Your task: In the records below, find each line with "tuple" and copy it.

::: Material provided

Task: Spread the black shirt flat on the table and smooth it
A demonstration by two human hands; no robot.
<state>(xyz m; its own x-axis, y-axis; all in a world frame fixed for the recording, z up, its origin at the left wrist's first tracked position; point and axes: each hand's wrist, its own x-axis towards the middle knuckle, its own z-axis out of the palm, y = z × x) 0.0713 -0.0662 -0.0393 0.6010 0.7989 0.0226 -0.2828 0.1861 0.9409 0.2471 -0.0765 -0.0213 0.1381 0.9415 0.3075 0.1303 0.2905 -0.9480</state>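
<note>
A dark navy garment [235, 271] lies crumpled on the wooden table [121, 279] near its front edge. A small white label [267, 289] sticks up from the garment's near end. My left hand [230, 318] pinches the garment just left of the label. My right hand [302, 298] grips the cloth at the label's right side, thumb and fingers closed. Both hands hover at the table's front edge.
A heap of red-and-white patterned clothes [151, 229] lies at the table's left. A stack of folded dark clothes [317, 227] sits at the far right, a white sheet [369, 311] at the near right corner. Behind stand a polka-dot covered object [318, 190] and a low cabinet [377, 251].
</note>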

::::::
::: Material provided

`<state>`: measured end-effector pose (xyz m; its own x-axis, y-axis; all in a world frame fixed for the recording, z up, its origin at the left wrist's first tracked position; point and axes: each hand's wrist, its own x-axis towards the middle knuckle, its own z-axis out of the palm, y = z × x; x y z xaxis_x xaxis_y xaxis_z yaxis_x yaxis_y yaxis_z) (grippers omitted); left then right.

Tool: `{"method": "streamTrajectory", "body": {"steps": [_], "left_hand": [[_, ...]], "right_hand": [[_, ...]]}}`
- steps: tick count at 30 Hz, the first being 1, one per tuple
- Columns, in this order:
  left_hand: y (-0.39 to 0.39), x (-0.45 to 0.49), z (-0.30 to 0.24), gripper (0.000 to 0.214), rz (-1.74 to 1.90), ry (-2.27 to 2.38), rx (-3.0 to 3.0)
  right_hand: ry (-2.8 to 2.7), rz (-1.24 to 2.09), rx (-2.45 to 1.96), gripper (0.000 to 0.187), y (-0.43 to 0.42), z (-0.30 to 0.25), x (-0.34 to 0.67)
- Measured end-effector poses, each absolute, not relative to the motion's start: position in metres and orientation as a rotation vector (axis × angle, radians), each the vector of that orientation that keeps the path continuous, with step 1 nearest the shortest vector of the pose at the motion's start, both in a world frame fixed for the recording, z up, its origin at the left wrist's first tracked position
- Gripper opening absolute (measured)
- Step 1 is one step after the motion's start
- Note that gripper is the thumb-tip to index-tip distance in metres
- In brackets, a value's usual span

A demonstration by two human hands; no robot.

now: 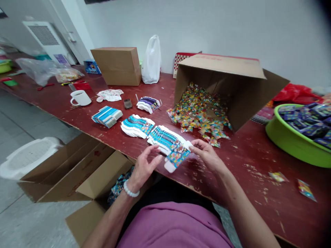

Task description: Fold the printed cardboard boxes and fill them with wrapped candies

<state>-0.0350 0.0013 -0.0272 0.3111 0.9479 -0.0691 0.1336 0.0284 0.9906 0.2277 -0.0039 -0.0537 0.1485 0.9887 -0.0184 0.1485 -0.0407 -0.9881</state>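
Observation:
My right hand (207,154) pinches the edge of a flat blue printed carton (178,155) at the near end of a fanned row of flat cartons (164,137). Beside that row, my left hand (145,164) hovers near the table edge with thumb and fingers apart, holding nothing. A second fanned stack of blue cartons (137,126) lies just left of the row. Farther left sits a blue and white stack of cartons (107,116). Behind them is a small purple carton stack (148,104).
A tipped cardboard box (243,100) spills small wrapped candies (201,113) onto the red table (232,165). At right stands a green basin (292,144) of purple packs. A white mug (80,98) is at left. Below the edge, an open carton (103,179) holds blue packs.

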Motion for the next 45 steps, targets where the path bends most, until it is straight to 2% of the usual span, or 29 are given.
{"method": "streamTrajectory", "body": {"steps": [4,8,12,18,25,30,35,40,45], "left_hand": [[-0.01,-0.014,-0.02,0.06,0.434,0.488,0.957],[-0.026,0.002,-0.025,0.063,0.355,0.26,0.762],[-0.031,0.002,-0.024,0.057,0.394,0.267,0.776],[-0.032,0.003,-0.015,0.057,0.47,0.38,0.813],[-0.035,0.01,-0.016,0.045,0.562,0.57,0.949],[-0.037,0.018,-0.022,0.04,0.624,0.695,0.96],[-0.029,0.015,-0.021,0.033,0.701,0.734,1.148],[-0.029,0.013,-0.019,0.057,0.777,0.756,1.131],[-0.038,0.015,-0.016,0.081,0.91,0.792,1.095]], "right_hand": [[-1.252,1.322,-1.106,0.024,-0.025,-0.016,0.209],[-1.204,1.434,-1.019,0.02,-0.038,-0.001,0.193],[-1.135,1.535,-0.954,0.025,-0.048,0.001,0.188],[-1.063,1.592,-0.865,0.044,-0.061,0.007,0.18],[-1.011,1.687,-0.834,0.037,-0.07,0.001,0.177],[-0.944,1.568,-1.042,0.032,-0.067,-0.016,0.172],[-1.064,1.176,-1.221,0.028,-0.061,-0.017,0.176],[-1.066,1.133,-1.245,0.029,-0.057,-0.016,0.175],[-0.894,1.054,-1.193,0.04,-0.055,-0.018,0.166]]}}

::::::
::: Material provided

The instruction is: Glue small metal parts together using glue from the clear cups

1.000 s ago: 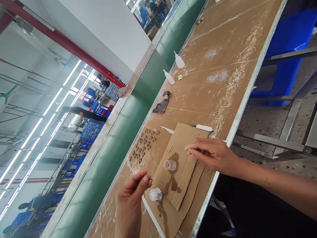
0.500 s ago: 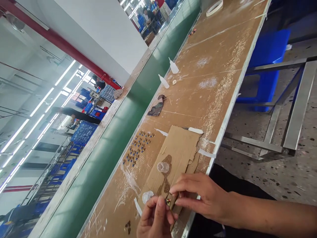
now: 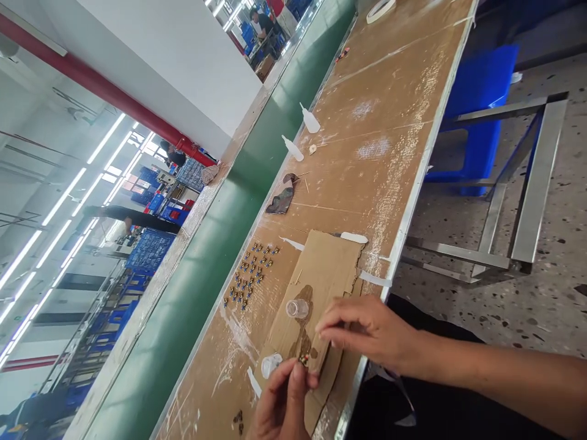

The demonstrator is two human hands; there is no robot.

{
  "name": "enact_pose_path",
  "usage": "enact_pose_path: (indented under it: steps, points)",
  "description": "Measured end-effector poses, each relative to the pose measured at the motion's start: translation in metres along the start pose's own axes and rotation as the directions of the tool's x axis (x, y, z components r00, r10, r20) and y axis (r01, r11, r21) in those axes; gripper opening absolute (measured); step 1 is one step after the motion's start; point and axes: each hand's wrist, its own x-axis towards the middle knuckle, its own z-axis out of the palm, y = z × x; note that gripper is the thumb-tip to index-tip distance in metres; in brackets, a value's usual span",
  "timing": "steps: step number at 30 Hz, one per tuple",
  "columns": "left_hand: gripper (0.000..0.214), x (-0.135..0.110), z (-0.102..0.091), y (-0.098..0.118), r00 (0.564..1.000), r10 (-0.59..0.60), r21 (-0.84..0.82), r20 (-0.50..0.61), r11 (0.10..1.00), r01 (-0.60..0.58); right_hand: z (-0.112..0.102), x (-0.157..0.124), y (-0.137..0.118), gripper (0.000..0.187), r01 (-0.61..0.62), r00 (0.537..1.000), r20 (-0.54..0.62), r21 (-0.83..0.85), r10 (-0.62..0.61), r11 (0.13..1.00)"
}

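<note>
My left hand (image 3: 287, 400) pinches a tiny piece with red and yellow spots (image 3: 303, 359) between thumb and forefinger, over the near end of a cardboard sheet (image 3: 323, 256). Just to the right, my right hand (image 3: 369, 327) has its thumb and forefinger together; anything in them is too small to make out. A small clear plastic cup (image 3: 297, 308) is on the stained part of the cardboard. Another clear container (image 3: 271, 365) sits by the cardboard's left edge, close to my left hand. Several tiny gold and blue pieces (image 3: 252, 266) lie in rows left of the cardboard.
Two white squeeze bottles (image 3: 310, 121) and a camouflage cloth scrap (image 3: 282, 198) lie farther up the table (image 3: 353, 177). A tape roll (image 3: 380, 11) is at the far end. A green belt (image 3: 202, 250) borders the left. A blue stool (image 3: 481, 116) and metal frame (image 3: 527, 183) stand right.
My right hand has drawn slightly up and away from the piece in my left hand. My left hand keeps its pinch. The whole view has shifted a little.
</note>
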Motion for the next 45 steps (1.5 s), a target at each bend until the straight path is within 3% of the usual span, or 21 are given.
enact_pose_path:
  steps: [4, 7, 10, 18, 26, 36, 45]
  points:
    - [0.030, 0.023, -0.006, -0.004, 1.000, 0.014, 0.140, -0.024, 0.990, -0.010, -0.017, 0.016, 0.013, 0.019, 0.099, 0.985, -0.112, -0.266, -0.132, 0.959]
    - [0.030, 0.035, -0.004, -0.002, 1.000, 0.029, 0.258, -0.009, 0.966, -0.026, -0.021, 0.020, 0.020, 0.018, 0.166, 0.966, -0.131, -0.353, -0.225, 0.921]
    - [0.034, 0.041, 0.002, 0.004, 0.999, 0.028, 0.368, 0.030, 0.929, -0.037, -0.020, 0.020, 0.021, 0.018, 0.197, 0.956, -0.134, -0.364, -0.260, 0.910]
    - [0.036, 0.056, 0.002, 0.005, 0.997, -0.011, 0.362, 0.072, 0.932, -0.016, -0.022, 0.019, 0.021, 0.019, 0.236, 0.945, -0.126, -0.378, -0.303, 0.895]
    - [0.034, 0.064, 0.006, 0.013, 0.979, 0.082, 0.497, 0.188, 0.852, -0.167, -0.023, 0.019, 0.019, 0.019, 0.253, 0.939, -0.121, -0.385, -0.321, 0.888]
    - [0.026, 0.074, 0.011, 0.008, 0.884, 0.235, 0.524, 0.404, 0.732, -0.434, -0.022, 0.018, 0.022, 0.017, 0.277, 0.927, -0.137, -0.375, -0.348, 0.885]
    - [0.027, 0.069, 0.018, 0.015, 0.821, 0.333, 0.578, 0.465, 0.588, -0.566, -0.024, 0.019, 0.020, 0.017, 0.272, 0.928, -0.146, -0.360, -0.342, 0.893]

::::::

Solution for this problem:
- steps: tick count at 30 Hz, the first being 1, one per tuple
  "timing": "steps: step number at 30 Hz, one per tuple",

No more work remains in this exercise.